Solo spiando per una vasta gamma di possibili bio-firme gli scienziati sperano di evitare la trappola terrestre del filosofo Cleland: cercare solo il tipo di biologia che vediamo sulla Terra. ‘C’è una differenza tra la ricerca della vita su Marte e la ricerca di una vita diversa su Marte’, afferma Chris McKay, uno scienziato senior presso il centro Ames e il principale investigatore di Icebreaker. ‘La vita marziana potrebbe essere basata sul carbonio ed essere ancora aliena. La vera speranza è trovare una seconda genesi: cioè, la prova della vita non correlata all’albero della vita come si è evoluta sulla Terra. ‘
Proprio come le rocce lanciate dalla superficie marziana da antichi impatti hanno trovato la loro strada in Antartide, Il materiale organico proveniente dalla Terra potrebbe essere già stato trasportato su Marte, afferma McKay. Se è vero, qualsiasi microbo trovato su Marte potrebbe essere il nostro lontano cugino lontano. Da qui la necessità di testare gli acidi nucleici simili alla Terra come il DNA. Dice McKay: ‘Abbiamo bisogno di definire la vita aliena non geograficamente – cioè, proveniente da un altro pianeta – ma biochimicamente’.

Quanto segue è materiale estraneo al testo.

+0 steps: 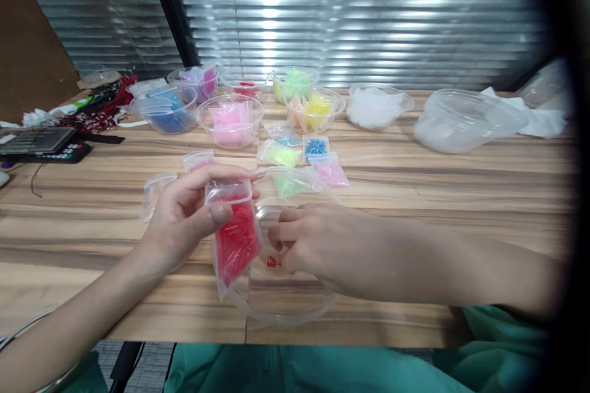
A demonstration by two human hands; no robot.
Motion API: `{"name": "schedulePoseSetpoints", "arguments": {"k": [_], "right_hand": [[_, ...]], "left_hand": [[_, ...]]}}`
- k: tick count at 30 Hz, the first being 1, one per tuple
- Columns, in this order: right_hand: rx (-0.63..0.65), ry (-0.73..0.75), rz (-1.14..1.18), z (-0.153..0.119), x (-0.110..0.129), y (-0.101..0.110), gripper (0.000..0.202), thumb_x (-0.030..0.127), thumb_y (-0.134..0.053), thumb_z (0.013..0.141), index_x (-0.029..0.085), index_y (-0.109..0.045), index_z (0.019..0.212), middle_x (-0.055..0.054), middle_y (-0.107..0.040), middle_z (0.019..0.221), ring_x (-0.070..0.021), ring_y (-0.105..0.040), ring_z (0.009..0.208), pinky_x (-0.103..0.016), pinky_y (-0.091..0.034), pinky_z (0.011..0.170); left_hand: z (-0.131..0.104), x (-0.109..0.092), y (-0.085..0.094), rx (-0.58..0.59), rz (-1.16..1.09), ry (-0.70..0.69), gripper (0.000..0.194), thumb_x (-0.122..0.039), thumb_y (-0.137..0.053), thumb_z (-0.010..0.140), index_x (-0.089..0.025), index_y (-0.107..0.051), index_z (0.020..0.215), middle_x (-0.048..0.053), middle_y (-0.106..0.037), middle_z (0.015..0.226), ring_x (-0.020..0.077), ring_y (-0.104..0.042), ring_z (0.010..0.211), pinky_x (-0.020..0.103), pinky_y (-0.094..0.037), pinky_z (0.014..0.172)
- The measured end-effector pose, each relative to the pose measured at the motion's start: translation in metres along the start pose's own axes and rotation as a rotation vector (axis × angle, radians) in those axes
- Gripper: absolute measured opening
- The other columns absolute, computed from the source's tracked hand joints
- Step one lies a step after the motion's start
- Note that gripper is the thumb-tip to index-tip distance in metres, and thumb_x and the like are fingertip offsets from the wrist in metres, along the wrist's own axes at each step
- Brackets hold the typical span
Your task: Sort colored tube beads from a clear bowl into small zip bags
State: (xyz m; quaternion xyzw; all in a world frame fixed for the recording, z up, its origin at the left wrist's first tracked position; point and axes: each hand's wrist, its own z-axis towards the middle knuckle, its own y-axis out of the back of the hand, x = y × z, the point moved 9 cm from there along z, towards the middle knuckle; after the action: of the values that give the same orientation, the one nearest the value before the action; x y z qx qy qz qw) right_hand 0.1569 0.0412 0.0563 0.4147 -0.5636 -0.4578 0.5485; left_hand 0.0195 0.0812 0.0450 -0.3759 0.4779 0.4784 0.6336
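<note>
Beyond lie packets [316,147]; left hand [179,218] pinches red bag [236,241], right hand [318,241] curls, hold unclear.

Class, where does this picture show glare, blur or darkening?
Head view: bright glare streaks the window blinds; the right hand looks softer than the left hand; a dark, blurred band curves down the right edge.

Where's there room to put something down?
On the table, one free patch lies between the right forearm and the cloudy containers at right; another between the left forearm and the black device. It's crowded behind the clear bowl, with packets and other bowls.
</note>
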Motion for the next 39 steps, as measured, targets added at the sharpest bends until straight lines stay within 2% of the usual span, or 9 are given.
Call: {"name": "schedulePoseSetpoints", "arguments": {"k": [3, 6, 9, 11, 17, 21, 27, 33, 39], "right_hand": [[-0.049, -0.058, -0.138, 0.000, 0.002, 0.003, 0.018, 0.009, -0.055, 0.099, 0.017, -0.070, 0.093, -0.006, -0.068, 0.090, -0.0210, -0.062, 0.084, -0.035, -0.047, 0.073], [-0.140, -0.198, -0.395, -0.003, 0.002, 0.009, 0.013, 0.006, -0.060, 0.090, 0.015, -0.069, 0.095, -0.008, -0.066, 0.089, -0.0238, -0.060, 0.078, -0.037, -0.045, 0.064], [-0.010, -0.283, -0.560, -0.004, -0.001, -0.010, 0.020, 0.008, -0.062, 0.085, 0.009, -0.069, 0.103, -0.013, -0.065, 0.094, -0.0291, -0.061, 0.083, -0.039, -0.046, 0.063], [0.087, -0.278, -0.593, -0.003, -0.003, -0.023, 0.025, 0.009, -0.057, 0.088, 0.005, -0.068, 0.110, -0.017, -0.065, 0.099, -0.0328, -0.062, 0.089, -0.042, -0.048, 0.066], [-0.020, -0.227, -0.528, 0.004, -0.005, -0.010, 0.024, 0.006, -0.053, 0.088, 0.010, -0.069, 0.105, -0.010, -0.062, 0.096, -0.0272, -0.058, 0.084, -0.040, -0.049, 0.066], [-0.118, -0.346, -0.632, 0.003, -0.015, 0.003, 0.018, 0.008, -0.051, 0.092, 0.010, -0.067, 0.102, -0.011, -0.060, 0.092, -0.0292, -0.057, 0.084, -0.041, -0.046, 0.066], [-0.018, -0.262, -0.648, 0.002, -0.019, -0.022, 0.022, 0.011, -0.051, 0.092, 0.010, -0.065, 0.109, -0.012, -0.056, 0.100, -0.0292, -0.054, 0.083, -0.041, -0.042, 0.061], [-0.107, -0.279, -0.487, 0.002, -0.025, -0.011, 0.033, 0.010, -0.050, 0.094, 0.013, -0.057, 0.126, -0.016, -0.057, 0.120, -0.0256, -0.055, 0.088, -0.036, -0.041, 0.062], [-0.032, -0.246, -0.456, 0.001, -0.030, -0.018, 0.018, 0.016, -0.059, 0.093, 0.014, -0.065, 0.110, -0.019, -0.056, 0.126, -0.0304, -0.057, 0.100, -0.040, -0.048, 0.070]], "left_hand": [[-0.001, -0.007, 0.000, 0.004, 0.116, -0.064, 0.034, -0.045, -0.075, 0.091, -0.028, -0.076, 0.120, -0.003, -0.079, 0.117, 0.0230, -0.072, 0.111, 0.024, -0.060, 0.084], [-0.004, -0.025, -0.005, -0.015, 0.245, -0.227, 0.032, -0.042, -0.075, 0.092, -0.027, -0.076, 0.121, 0.001, -0.078, 0.123, 0.0252, -0.071, 0.118, 0.029, -0.061, 0.092], [-0.012, -0.052, -0.015, -0.084, 0.456, -0.476, 0.034, -0.037, -0.081, 0.088, -0.024, -0.076, 0.119, 0.004, -0.081, 0.108, 0.0233, -0.076, 0.107, 0.029, -0.063, 0.087], [-0.016, -0.058, -0.019, -0.114, 0.559, -0.523, 0.037, -0.039, -0.082, 0.087, -0.025, -0.075, 0.120, 0.005, -0.081, 0.104, 0.0225, -0.077, 0.099, 0.030, -0.063, 0.084], [-0.018, -0.057, -0.021, -0.120, 0.639, -0.495, 0.037, -0.043, -0.079, 0.089, -0.027, -0.073, 0.122, 0.005, -0.080, 0.104, 0.0227, -0.077, 0.097, 0.032, -0.062, 0.079], [-0.015, -0.053, -0.017, -0.152, 0.633, -0.440, 0.033, -0.040, -0.078, 0.090, -0.028, -0.074, 0.120, 0.004, -0.080, 0.107, 0.0232, -0.076, 0.101, 0.035, -0.061, 0.086], [-0.015, -0.052, -0.016, -0.160, 0.634, -0.428, 0.032, -0.036, -0.079, 0.090, -0.028, -0.074, 0.120, 0.002, -0.080, 0.108, 0.0206, -0.075, 0.103, 0.031, -0.059, 0.089], [-0.014, -0.050, -0.015, -0.159, 0.600, -0.409, 0.034, -0.031, -0.080, 0.089, -0.030, -0.074, 0.122, 0.002, -0.078, 0.109, 0.0202, -0.074, 0.103, 0.031, -0.060, 0.088], [-0.014, -0.050, -0.013, -0.190, 0.621, -0.399, 0.033, -0.029, -0.080, 0.088, -0.029, -0.074, 0.121, 0.002, -0.079, 0.111, 0.0210, -0.074, 0.103, 0.032, -0.060, 0.087]]}}
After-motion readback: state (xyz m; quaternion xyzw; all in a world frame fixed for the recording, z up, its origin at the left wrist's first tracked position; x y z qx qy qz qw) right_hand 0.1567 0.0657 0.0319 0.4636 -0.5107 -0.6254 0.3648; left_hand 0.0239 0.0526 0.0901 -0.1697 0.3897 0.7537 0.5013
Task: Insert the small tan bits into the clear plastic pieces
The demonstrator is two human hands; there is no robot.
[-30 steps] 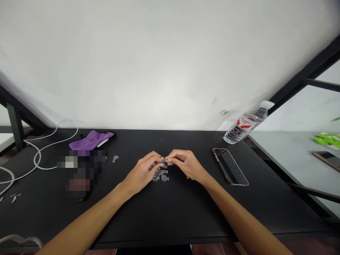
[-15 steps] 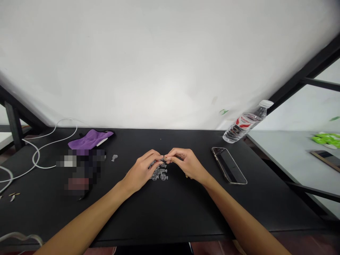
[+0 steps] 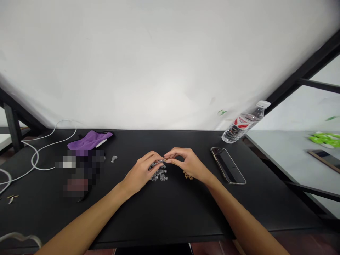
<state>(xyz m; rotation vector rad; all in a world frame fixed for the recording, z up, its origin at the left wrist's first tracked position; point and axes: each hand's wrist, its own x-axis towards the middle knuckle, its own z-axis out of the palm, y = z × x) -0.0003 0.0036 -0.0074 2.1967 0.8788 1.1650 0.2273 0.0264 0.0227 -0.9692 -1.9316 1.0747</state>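
Observation:
My left hand (image 3: 142, 171) and my right hand (image 3: 186, 163) meet fingertip to fingertip over the middle of the black table (image 3: 164, 212). Between thumbs and forefingers they pinch one small clear piece (image 3: 160, 161), too small to make out. Just below the fingertips lies a little heap of several similar clear glassy pieces (image 3: 159, 175) on the table. A few small tan bits (image 3: 188, 175) lie beside my right hand's heel. One more clear piece (image 3: 114, 158) lies alone further left.
A smartphone (image 3: 227, 165) lies face up right of my hands, a water bottle (image 3: 243, 122) behind it at the wall. A purple cloth (image 3: 89, 140), a blurred-out object and a white cable (image 3: 39, 148) occupy the left. A grey table with green items (image 3: 324, 139) stands right.
Both hands stay pinched together over the heap, with only slight finger shifts. The tan bits beside my right hand now show more clearly.

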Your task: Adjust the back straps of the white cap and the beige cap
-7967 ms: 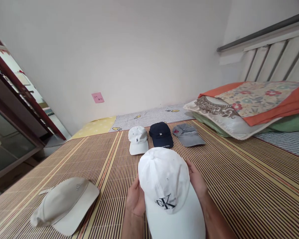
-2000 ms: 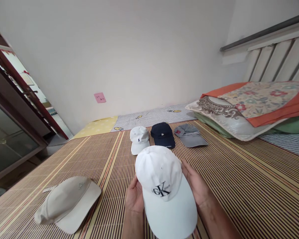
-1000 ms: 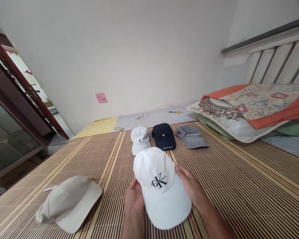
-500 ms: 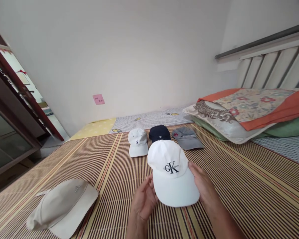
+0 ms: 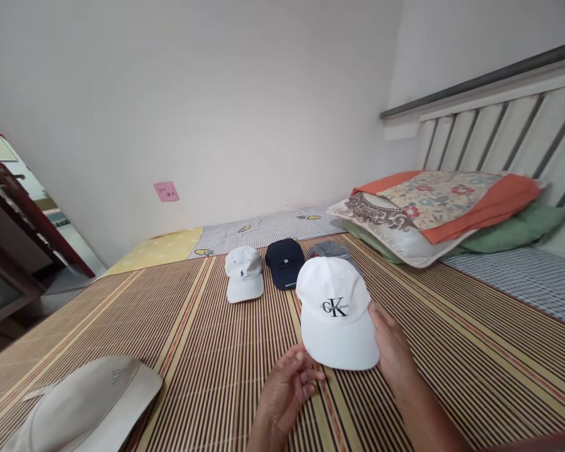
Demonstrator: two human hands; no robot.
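Observation:
A white baseball cap with dark "CK"-style lettering is held above the striped mat, its brim toward me. My right hand grips its right side, thumb on top near the crown and fingers hidden underneath. Just below the brim's left edge, my left hand has its fingers apart and holds nothing. Behind stand a pale cap with a small dark emblem, a navy cap, and a grey cap partly covered by the white one. A beige cap lies at the lower left, cut off by the frame.
The striped bamboo mat covers the bed. Pillows with an orange-edged floral cloth lie at the right, by a slatted headboard. A pink note is on the wall; a doorway is at far left.
The white cap has moved right relative to the caps behind, uncovering the navy cap and covering part of the grey one. My left hand has come off the cap. The view has turned right.

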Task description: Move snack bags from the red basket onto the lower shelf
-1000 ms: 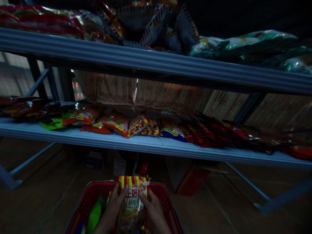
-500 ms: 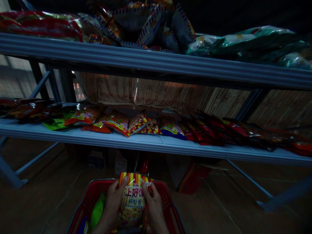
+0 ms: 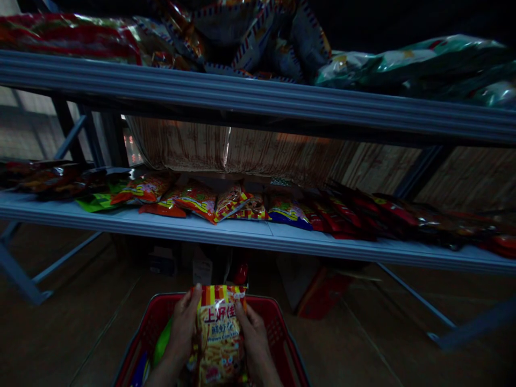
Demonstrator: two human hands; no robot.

La maggior parte della biologia sulla Terra si basa su circa 20 aminoacidi, ma in natura ci sono circa 500 composti di questo tipo. Scoprire forme di vita marziane basate su diversi aminoacidi indicherebbe una seconda genesi, indipendente dalla nostra. Così avrebbe trovato la vita di Marte che usava gli stessi amminoacidi degli organismi terrestri, ma con la chiralità della mano destra.

Cleland applaude qualsiasi ricerca che includa la possibile biochimica aliena. ‘Abbiamo bisogno di cercare caratteristiche che tutta la vita mostrerebbe, indipendentemente dalla chimica’, dice. ‘La vita è un sistema auto-organizzante. Quindi cerca modelli o gradi inaspettati di complessità. ‘La vita, continua, è’ uno stato fuori dall’equilibrio. Dobbiamo indagare sulle anomalie: cose che non dovrebbero esserci.